But Dryas took no notice.  He had every faith in the trap he had set and
picked up a stick and, holding it like a spear, he taunted the 
cerberus, making him even more angry.  'Whoever heard of a two-headed 
dog?' he shouted.  Sibirica growled at Dryas and, now with two heads, 
he barked and snapped at him.  This delighted Dryas, who was at times a 
cruel boy, having known nothing but cruelty for most of his young life, 
but as he danced carelessly around the beast, taunting him again with 
the stick, he came to where he could see the third head, and finally 
realised the danger.  But too late, for it was then that Sibirica's 
third head swung round to join his other two and, with all three jaws 
open wide, he leapt forward with such a force that he snapped what was 
left of the wooden stake and, trailing the iron trap, he pounced on 
Dryas and pinned him the ground. 

'You dare to challenge us?' snarled the middle head of the cerberus as
its spittle dribbled into the boy's face.  'You dare to leave your 
man-thing,' snarled another head. 'To trap and hurt us, Sibirica, the 
cerberus?' snarled the third head.  'Now it is your turn to be hurt, 
for we are going to eat your hands and then your arms and then your 
feet and then your legs, and then one of us will bite off your head and 
spit out the bone.' 

'Leave him!' Callistephus shouted, as though ordering a domestic dog to
behave.  He had climbed up the nearest tree and was looking down at the 
cerberus and poor Dryas trapped beneath his great paws. 

Two of the heads looked up at Callistephus.  'You will be next,' snarled
the middle head.  'We saw you climb that tree, but you can't stay up 
there for ever.' 

'That's true,' Callistephus agreed.  'But if you eat us, then who will
remove the trap from your leg?' 

One of Sibirica's heads – the one that had chewed through the wooden
stake - turned to look at the dreadful man-thing that still clung to 
his left hind leg.  It was biting so hard that the leg was bleeding.  
The cerberus tried to shake it free but that just made it grip tighter 
and the pain more difficult to bare.  'Very well,' said the middle 
head.  'You can go free if you come down from the tree and remove this 
thing from our leg.  There is more than enough meat on this boy to fill 
us.'  All three of Sibirica's heads turned their attention back to 
Dryas who could hardly breathe with Sibirica's great weight on top of 
him. 

'But only my friend can remove the trap,' replied Callistephus.  'I know
nothing of such things, so you must let my friend go, so that he can 
help you. 

Each of Sibirica's heads snarled, not liking this suggestion at all. 
But man-thing was hurting his leg, and his paw was becoming numb from 
the pain.  'Do it,' said the head that had chewed through the wooden 
stake as the hound moved sideways releasing Dryas.  'Do it and be gone 
before I change my mind.' 

Dryas got shakily to his feet, amazed to be still alive.  His first
instinct was to run but he knew that if he tried to escape the 
three-headed hound would be on him again.  So he knelt beside Sibirica 
and took hold of the trap with both hands.  'When I open it,' he said, 
'you must remove your leg quickly before it springs back again.' Then 
carefully and with all the strength he could muster, he prised open the 
trap and held it open long enough for Sibirica to withdraw his bleeding 
leg.  Dryas let go of the trap and it sprang closed again, and then as 
one of Sibirica's heads turned to lick the wounded leg, Dryas slowly 
began to move away. 

'Not so fast,' growled Sibirica's middle head.  'I never agreed to let
you go.'  The cerberus sprang at Dryas and pinned him to the earth 
again with two huge paws. 

'But you promised to let him go!' exclaimed Callistephus. 

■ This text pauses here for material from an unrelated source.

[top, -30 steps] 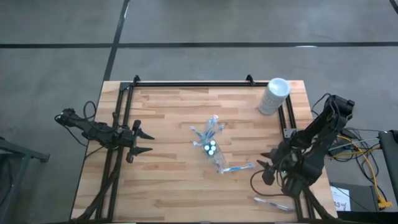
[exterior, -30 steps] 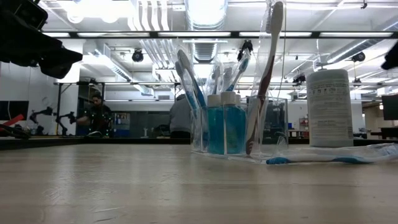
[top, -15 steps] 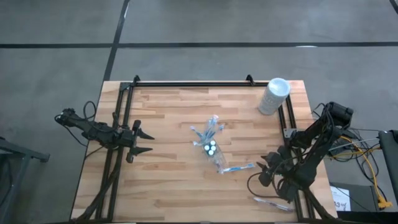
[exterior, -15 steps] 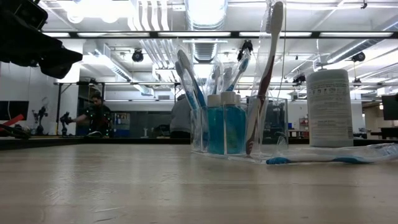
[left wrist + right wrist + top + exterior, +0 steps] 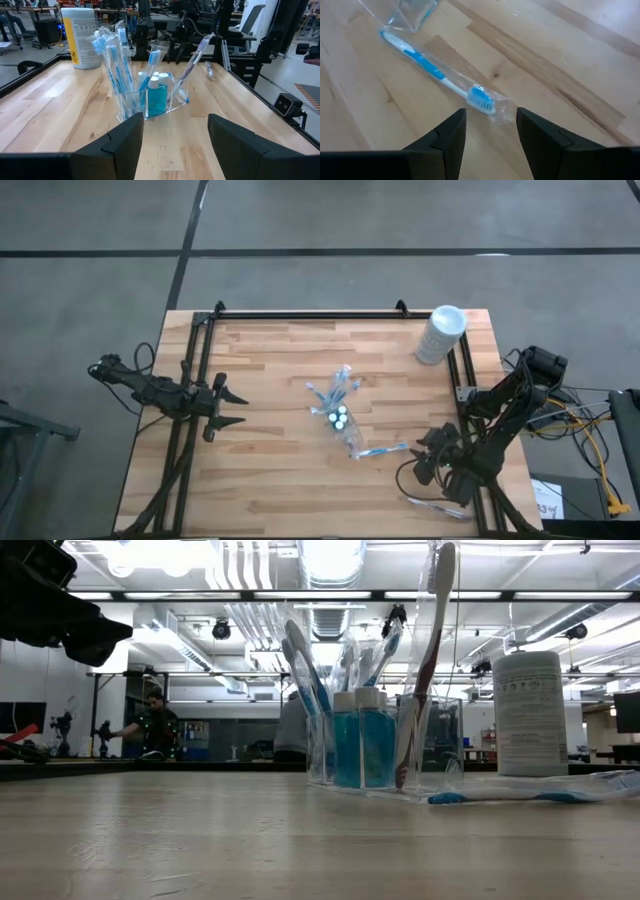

'Not I,' said the middle head.  If a hound could laugh, then each of
Sibirica's heads would have done so, but instead they looked 
threateningly at Callistephus and then wetted their appetite by licking 
Dryas's face with their long wet tongues. 

'But if you hurt my friend,' Callistephus threatened, 'then I will hurt
you.'  And not waiting for a reply, he climbed a little higher into the 
tree to where a bees' nest hung from a branch and, ignoring the bees 
that buzzed in and out of it, he snatched it from the branch and hurled 
it at the cerberus.  The bees' nest flew through the air and landed 
squarely on Sibirica's back, splitting open and spilling out bees and 
sticky honey. 

The bees, of course, believing themselves to be under attack from some
creature intent on stealing their honey, immediately became very angry 
and looked for something to sting; and the nearest target for their 
anger was Sibirica, whose three heads, with gaping jaws, had turned to 
look over his shoulders.  And as the bees flew into his three mouths 
and into his three pairs of ears and clustered around his three soft 
wet noses, stinging him severely, he howled and leapt into the air and 
then, violently shaking his three heads, he ran off into the woods 
still howling as he went. 

Most of the bees followed after the cerberus but some stayed with the
nest that had fallen to the ground, and some, of course, went after 
Dryas.  'Run!' Callistephus shouted as he slid down from the tree.  
'Run, this way!'  So Dryas scrambled to his feet and, with his arms 
flailing about his head as the bees tried to sting him, he ran after 
Callistephus. 

*** 

The two boys sat beside the river, drying out after their swim. 
Callistephus had led Dryas there and, still chased by a handful of 
bees, they had dived under the water until the bees had lost interest 
and buzzed away.  'What did that beast say he was?' Dryas asked. 

'A cerberus,' replied Callistephus.  'I remember my father telling me a
story about a cerberus, and I remember a song he used to sing to me at 
bedtime.'  Callistephus thought for a moment and then began to sing the 
song. 

Don't frighten the children lying in their beds With tales of a hound
that has three heads A cerberus that prowls on silent paws Then pounces 
and bites with three sets of jaws 

Don't frighten the children to send them to sleep Don't frighten the
children, for if they should weep The cerberus may come, and as 
everyone knows He'll bite off their fingers, and bite off their toes 

'My father used to sneak his hands under the bedclothes and then grab my
toes as he sang the last line,' said Callistephus with a smile; he had 
not thought of his father for a long time. 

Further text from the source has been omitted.